High powder stocks may slow Asian cocoa grinding after 2014 growth

* Q3 and Q4 grindings likely to be positive

* New plants in Indonesia start production, will boost output

* Outlook for powder weak due to high inventory

By Lewa Pardomuan

SINGAPORE, Aug 14 (Reuters) - Cocoa processing in Asia will increase in the remaining months of 2014 as the region drives global chocolate demand and new plants start running, dealers said on Thursday, but mounting powder stocks will force grinders to slow down next year.

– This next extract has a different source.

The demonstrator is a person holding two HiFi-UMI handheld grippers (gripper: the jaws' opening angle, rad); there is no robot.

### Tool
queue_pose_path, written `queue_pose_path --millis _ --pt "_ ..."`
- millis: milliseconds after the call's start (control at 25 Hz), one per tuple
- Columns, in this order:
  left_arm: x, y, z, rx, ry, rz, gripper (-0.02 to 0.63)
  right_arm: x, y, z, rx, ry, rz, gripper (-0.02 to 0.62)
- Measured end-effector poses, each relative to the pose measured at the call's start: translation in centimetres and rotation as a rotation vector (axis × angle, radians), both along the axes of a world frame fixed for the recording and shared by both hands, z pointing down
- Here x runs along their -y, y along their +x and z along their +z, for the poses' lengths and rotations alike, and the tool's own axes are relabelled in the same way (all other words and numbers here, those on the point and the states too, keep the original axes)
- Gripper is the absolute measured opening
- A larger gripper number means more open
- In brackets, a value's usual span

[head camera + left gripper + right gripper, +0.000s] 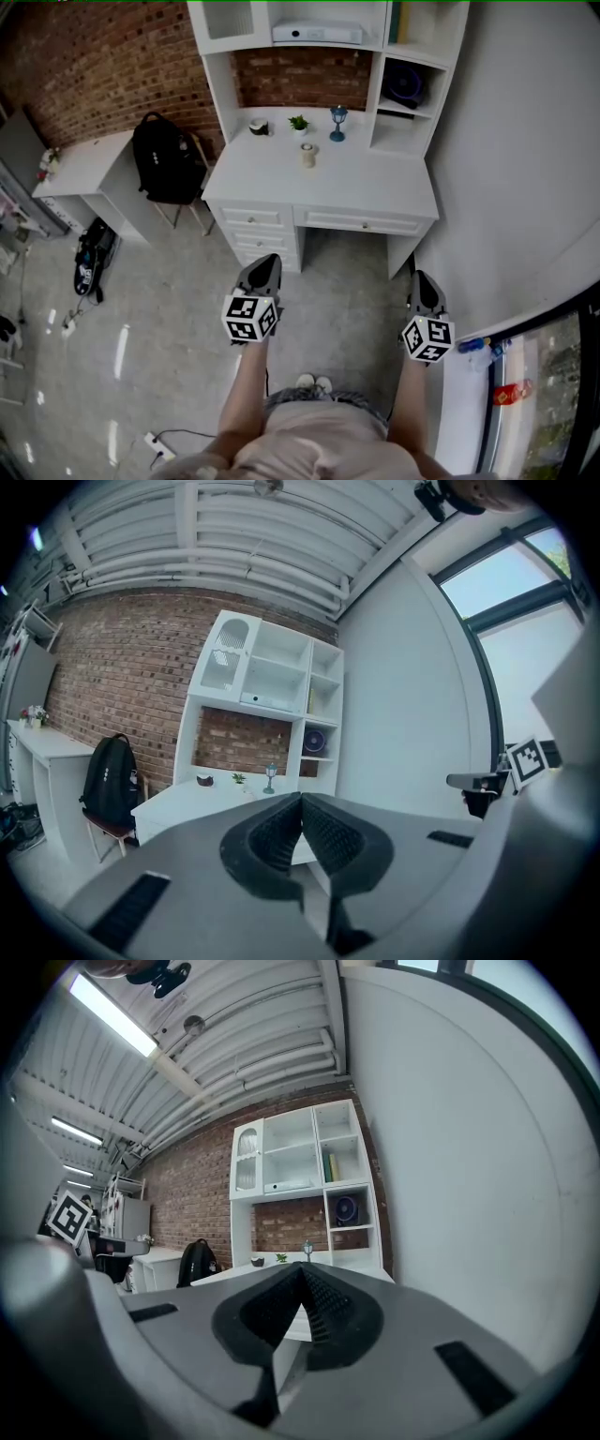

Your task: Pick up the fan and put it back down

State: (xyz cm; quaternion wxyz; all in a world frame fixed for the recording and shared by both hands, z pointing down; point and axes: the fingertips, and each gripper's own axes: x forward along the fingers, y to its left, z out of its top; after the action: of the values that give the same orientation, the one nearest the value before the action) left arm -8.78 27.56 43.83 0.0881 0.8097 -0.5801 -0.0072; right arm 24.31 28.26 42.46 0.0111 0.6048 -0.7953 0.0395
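Left gripper point(265, 264) and right gripper point(422, 281), held level over the floor point(169, 319) in front of the white table point(375, 183), each with jaws closed together and empty. The fan point(405, 84) stands in a right-hand cubby of the shelf unit point(216, 80) above the table, well apart from both grippers.

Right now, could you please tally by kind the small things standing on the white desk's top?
Potted plant: 1
Blue stemmed ornament: 1
Beige cylinder: 1
Dark round item: 1
Total: 4
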Motion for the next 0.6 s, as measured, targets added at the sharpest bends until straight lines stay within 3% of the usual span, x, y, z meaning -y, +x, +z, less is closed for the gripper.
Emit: queue_pose_path --millis 240,400,600 --pt "-0.3 0.5 0.5 -0.025 -0.004 0.032 0.028 -0.1 -0.5 0.5 -0.001 -0.014 -0.015 0.015" --pt "-0.7 1.2 0.3 -0.042 0.015 0.088 0.029 -0.2 -0.5 0.6 -0.003 -0.02 -0.013 0.015" --pt "-0.9 1.1 -0.5 -0.046 0.052 0.094 0.032 -0.2 -0.5 0.5 -0.003 -0.023 -0.005 0.015"
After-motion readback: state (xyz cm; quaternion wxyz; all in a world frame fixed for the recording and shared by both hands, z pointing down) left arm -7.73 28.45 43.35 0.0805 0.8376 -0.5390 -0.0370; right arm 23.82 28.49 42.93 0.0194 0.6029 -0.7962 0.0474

Robust butter demand has sent prices to multi-month highs above $8,000 a tonne, but powder purchases from the food and beverage industries have yet to catch up with a jump in output as Indonesia overtakes Malaysia as Asia’s largest grinder.

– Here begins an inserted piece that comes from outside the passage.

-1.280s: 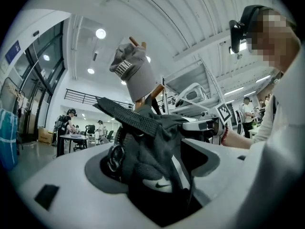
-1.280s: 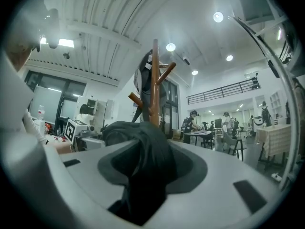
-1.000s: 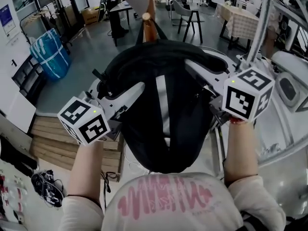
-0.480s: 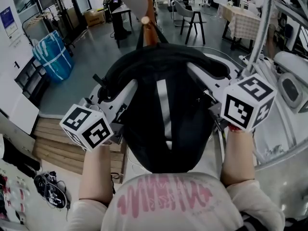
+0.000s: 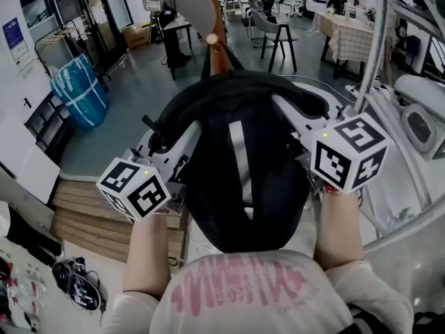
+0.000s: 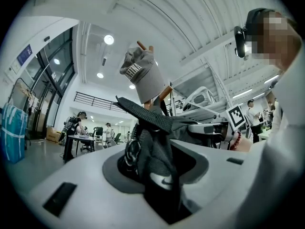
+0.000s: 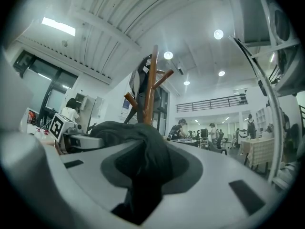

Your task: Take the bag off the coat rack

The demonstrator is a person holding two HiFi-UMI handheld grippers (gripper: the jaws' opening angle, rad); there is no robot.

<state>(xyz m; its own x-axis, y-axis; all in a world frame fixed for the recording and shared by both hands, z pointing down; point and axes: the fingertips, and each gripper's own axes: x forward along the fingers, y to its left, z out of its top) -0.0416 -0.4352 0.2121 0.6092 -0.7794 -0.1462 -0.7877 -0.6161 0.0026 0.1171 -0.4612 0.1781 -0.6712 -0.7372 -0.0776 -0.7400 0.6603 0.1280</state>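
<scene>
My main worry was the strap (image 5: 204, 60). It looked looped over a peg (image 5: 212, 39) of the coat rack (image 5: 220, 58) at the bag's 12 o'clock. I judged that a straight pull toward me would drag the rack over or jerk the cloth out of the grips instead of freeing it. The loop needed lifting up over the peg tip first.

The second risk was the hold itself. Both claws had only soft folds of cloth, not a handle, and a heavy bag could slide through once its weight came onto them. An uneven lift might also tip it into the grey garment (image 5: 186, 2) hanging higher on the rack.

The bag (image 5: 240, 172) hung dead centre in the head view, between my two claws. The left claw (image 6: 159, 173) had just been closing and was pinching a bunched fold of black cloth, with a small white logo caught in its mouth. It bit the bag's flank at about 8 o'clock. The right claw (image 7: 140, 190) had likewise just been closing and was clamped on a dark fold at the bag's 2 o'clock. From the left claw the bag's bulk lay toward 2 o'clock, and from the right claw toward 8 o'clock.
</scene>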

Cocoa beans are processed into roughly equal parts butter, which gives chocolate its melt-in-the-mouth texture, and powder, which is used in cakes, biscuits and drinks. Grinders do not reveal the size of their powder stocks.

Second-quarter grindings rose 5.2 percent to 161,805 tonnes, the largest volume since Asia processed a record 170,684 tonnes in the fourth quarter of 2013, as multinational companies shift operations to Indonesia to secure bean supply.

Indonesia is the world’s third-largest cocoa producer, although some way behind Ivory Coast and Ghana.

“Margins are under severe pressure because of the added capacity in Asia. My modest estimation is that more than 300,000 tonnes of pressing capacity has been added in Asia in the past four years,” said a source at a major grinder in Asia.

“If things do not pick up in the next six to 12 months, I would say you will see people slowing down, going out of business, or you will see further industry consolidation.”

Installed capacity in the Asian grinding countries of Indonesia, Malaysia and Singapore is now a little over 1 million tonnes, according to Reuters calculations.


Dealers still expect growth in grinding in the third and fourth quarters as grinders meet next year’s contracts and new plants start up in Indonesia.

Chocolate confectionery demand in Asia-Pacific is forecast to grow more than 5 percent in 2014, according to market researcher Euromonitor International, while consumption in Western Europe and the Unites States stagnates.

“A rise of 5 percent in Asia in the third and fourth quarter is considered too conservative still,” said Lukas Jasman, chief operation officer of BT Cocoa, which has an installed capacity of 150,000 tonnes in Indonesia.

“Grinders usually don’t sell products on the spot. The rise in Asian grinding is unavoidable due to the contracts that were booked last year. What I can see is that long-term growth for Asian demand in chocolates is definitely there.”

Indonesia’s grinding capacity will jump 85 percent to 600,000 tonnes by the end of this year, boosted by new plants for firms such as Cargill, Barry Callebaut, and Malaysian Guan Chong Berhard

Chocolate makers will step up cocoa butter purchases in September to meet Christmas demand, but the outlook for powder remains weak. Prices have already fallen more than 30 percent to $1,500 a tonne since January due to ample supply.

“When you invest in another country, you have to run your plants to maximise your investment. But there will be a slowdown, although it’s not immediate. Powder will be under pressure,” said a senior dealer in Singapore.